Orupgaard drawn by Ferdinand Richardt in 1867
Orupgaard is a manor house located 6 kilometres (3.7 mi) east of Nykøbing and 3 kilometres (1.9 mi) north of Idestrup on the Danish island of Falster. With a history dating from the 13th century, Orupgaard today manages over 1,200 hectares (3,000 acres) of farmland and forest as well as an equestrian facility at Brændte Ege Avlsgaard.
Orupgaard is first mentioned in the Danish Census Book in 1231 as Oræthrop. It consisted of a few small farms managed by Nykøbing Palace on behalf of the Crown. Around 1660, they were merged into one property. After Orupgaard was completely destroyed by fire in 1718, the land was leased out to farmers until 1766 when Christian Hincheldey bought the estate. In 1809, Hincheldey's widow sold it to the English baron Charles August Selby (1755–1823) who built a fine new manor which he left to his son Charles Borre de Selby.
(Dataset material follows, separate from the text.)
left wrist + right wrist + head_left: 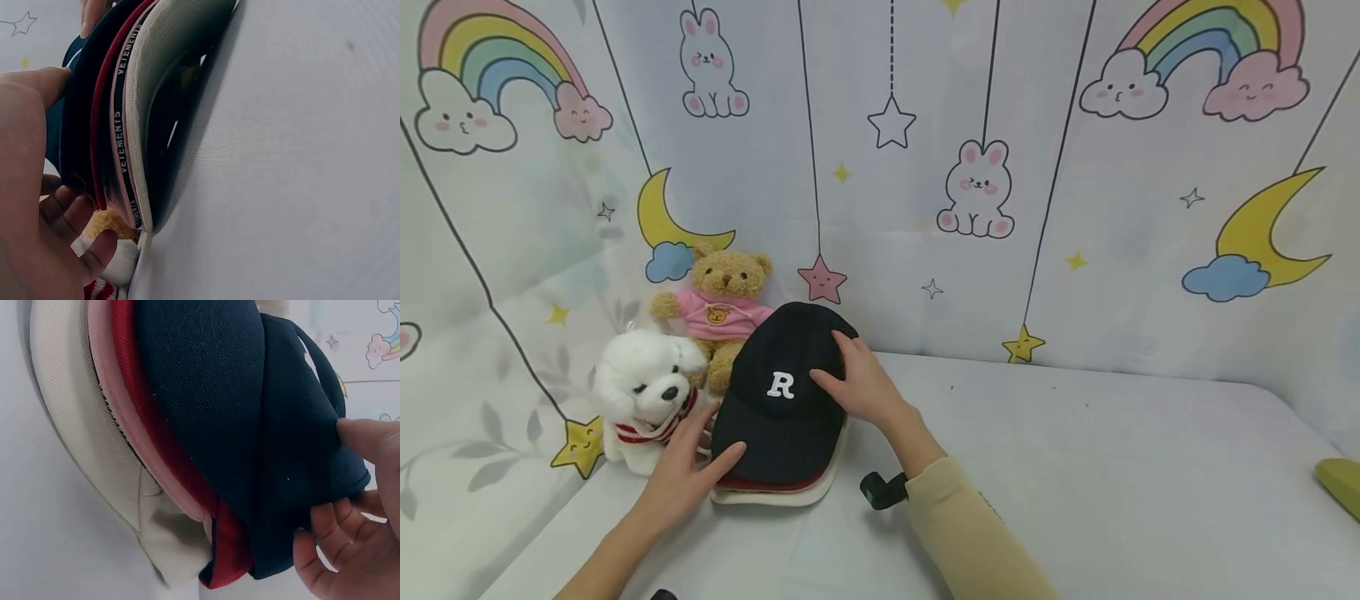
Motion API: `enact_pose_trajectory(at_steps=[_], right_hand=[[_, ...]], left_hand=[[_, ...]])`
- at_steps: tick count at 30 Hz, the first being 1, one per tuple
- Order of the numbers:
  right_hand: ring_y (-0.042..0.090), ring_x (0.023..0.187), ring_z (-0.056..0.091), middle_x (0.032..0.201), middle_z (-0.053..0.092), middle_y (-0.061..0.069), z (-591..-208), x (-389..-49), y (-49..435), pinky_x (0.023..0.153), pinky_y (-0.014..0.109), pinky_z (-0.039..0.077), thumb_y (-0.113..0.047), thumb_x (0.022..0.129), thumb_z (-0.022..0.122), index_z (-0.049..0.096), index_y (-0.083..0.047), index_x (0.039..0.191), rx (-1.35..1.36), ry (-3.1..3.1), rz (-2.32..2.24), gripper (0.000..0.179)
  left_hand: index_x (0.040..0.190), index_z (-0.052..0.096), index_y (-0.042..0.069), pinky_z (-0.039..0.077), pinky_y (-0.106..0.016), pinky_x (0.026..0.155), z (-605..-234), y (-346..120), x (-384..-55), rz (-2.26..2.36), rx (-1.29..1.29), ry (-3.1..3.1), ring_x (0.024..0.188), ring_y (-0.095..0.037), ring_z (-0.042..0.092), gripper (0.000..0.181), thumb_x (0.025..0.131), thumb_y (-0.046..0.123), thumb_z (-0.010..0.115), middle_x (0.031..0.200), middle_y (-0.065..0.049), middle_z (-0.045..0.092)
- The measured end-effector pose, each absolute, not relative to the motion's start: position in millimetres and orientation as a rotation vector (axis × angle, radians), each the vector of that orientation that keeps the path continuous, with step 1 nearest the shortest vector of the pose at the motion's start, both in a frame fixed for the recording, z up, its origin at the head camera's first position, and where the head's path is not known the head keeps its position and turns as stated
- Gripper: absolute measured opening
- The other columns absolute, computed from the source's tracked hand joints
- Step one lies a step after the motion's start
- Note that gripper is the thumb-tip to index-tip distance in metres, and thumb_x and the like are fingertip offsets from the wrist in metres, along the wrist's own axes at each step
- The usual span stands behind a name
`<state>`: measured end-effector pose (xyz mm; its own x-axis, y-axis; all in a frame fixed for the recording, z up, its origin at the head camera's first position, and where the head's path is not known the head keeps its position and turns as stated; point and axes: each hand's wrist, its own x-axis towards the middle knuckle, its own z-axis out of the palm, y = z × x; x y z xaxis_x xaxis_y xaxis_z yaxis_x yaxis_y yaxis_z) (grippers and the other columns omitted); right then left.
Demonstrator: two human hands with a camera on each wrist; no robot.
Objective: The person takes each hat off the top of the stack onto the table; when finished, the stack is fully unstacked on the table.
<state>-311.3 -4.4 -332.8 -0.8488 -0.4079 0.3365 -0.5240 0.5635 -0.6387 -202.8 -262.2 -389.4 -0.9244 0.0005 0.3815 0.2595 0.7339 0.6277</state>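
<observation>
A dark navy baseball cap [801,350] with a white letter R tops a stack of nested caps, brims facing me. Beneath it, the right wrist view shows a red cap [231,550], a pink cap [128,412] and a cream cap [69,394] at the bottom. My left hand [688,458] holds the left edge of the top brim, thumb over it and fingers at its side. On the other side, my right hand [865,387] grips the navy cap's crown, thumb on the front and fingers curled at its edge.
Left of the stack sits a white plush dog [643,392], close by my left hand. Behind it is a teddy bear [726,312] in a pink hoodie. A green object [1339,483] lies at the table's right edge. A patterned curtain [895,208] hangs behind.
</observation>
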Motion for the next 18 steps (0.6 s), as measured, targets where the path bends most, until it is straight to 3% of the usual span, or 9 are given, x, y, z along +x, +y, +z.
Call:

In 1840, Edward Tesdorpf, the son of a Hamburg merchant, bought the estate, introducing a style of innovative farming which was widely recognized as a model to be emulated. He thoroughly drained and fertilized the land, brought in new breeds of cattle and built a dairy, achieving a five-fold increase in production by 1890. In 1938, his son Frederik, who had interited the estate, sold it to Knud Højgaard (1878 –1968), a civil engineer, who completely redesigned the building in the style of an English country home. His son, Erik Højgaard who administered the estate from 1954, was among the first to fully mechanize farm production in the area. The owner today is Thomas Højgaard.
The manor house is built in "English style". It has plastered walls and a mansard roof.
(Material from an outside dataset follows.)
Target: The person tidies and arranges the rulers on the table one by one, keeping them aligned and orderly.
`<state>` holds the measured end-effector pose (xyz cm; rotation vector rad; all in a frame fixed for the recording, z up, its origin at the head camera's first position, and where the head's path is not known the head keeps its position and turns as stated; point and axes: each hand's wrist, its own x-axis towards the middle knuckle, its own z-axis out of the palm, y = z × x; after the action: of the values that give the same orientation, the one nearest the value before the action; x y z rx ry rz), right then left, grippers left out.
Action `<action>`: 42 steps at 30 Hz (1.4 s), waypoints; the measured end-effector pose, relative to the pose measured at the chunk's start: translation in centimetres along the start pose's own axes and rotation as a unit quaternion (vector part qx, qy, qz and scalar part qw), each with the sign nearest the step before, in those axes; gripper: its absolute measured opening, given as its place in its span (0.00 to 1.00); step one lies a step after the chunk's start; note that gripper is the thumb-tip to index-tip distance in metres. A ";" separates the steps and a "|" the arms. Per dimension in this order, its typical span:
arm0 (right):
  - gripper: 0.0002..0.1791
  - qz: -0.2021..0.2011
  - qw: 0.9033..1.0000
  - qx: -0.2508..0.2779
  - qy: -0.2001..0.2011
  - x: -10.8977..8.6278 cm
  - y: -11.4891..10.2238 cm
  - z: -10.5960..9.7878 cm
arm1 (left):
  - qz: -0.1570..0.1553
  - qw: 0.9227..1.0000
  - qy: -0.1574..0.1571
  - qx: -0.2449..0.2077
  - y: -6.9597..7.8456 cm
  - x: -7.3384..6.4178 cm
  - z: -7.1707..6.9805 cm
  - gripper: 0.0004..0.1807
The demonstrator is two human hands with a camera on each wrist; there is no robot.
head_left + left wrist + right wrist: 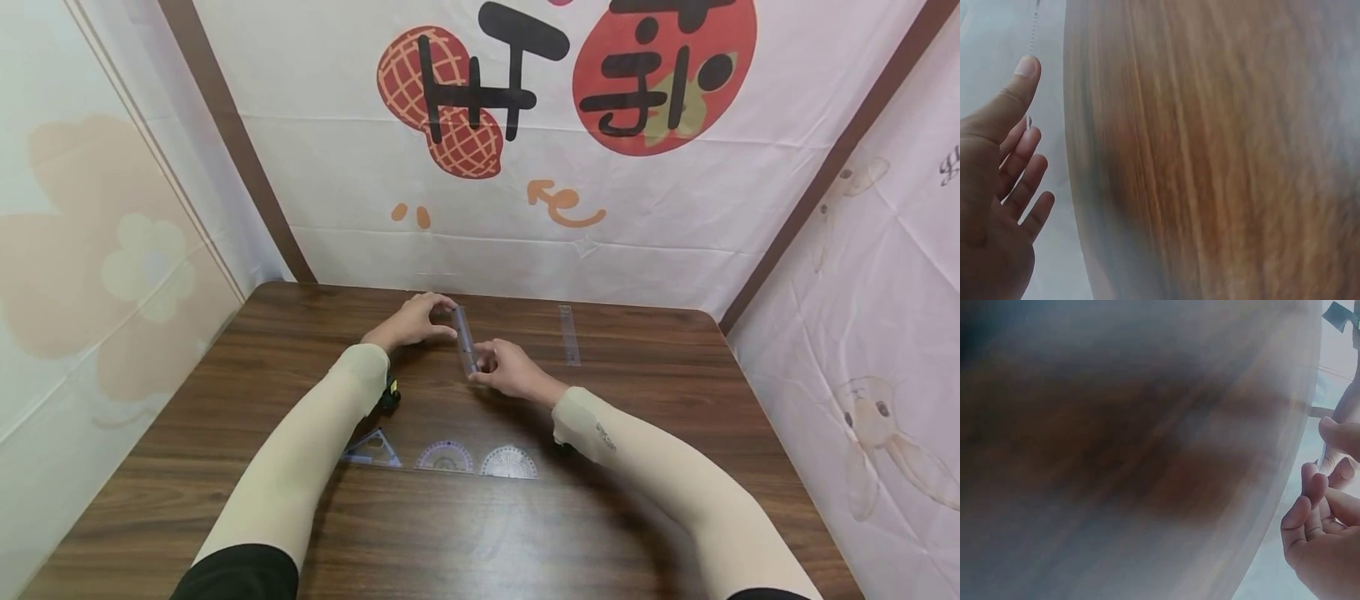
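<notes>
A clear plastic ruler (pixel 465 340) is held slanted between two hands near the far side of the table. At its far end are the thumb and a fingertip of my left hand (pixel 414 320); the other fingers extend loosely. My right hand (pixel 513 370) pinches the near end between thumb and fingers. In the left wrist view, the ruler (pixel 1034 31) appears edge-on above the left hand's thumb (pixel 1013 94). Part of it is hidden by the right hand's fingers (pixel 1313 484) in the right wrist view.
A second clear ruler (pixel 569 335) lies at the back right of the brown wooden table (pixel 420 542). In front are a set square (pixel 375 450), partly behind the left sleeve, and two protractors (pixel 445 457), (pixel 510 462) in a row. A printed cloth (pixel 337 183) hangs behind the table.
</notes>
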<state>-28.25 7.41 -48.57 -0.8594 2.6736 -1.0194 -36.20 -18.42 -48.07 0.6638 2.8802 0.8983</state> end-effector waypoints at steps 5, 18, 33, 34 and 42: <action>0.34 -0.014 1.000 -0.008 0.005 -1.2 0.3 -0.5 | 0.016 1.000 -0.005 0.000 0.9 -0.1 0.5 0.34; 0.34 -0.037 0.999 -0.015 0.024 -5.2 1.1 -1.6 | 0.060 0.998 -0.015 0.004 3.6 -0.1 2.2 0.34; 0.33 -0.045 0.997 -0.040 0.050 -9.8 1.6 -3.2 | 0.098 0.994 -0.027 0.032 8.2 -0.2 3.6 0.35; 0.33 -0.047 0.997 -0.041 0.054 -10.0 1.6 -3.3 | 0.100 0.994 -0.027 0.034 8.5 -0.1 3.7 0.35; 0.32 -0.056 0.995 -0.051 0.062 -12.2 2.4 -3.4 | 0.119 0.990 -0.047 0.054 10.0 -0.3 5.0 0.36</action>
<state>-20.45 17.65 -48.28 -1.0081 2.8306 -0.9987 -31.25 -8.54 -46.71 1.0494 2.8228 0.7146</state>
A stand of chestnut trees is situated north of the manor house. A stable wing, a dairy building and a carriage house are all of yellow stone.
The Brændte Ege ("burnt oak") riding center was created in 1905 after the merger of three farms. One of these, Nøjsomhed, originally belonged under the manor of Gjedsergaard, while the other two were tenant farms under Orupgaard, named Kaaregaarden and Krikgaarden. The merged farm received its name ("burnt oak") after a nearby forest, so called because Swedes burnt it in 1658.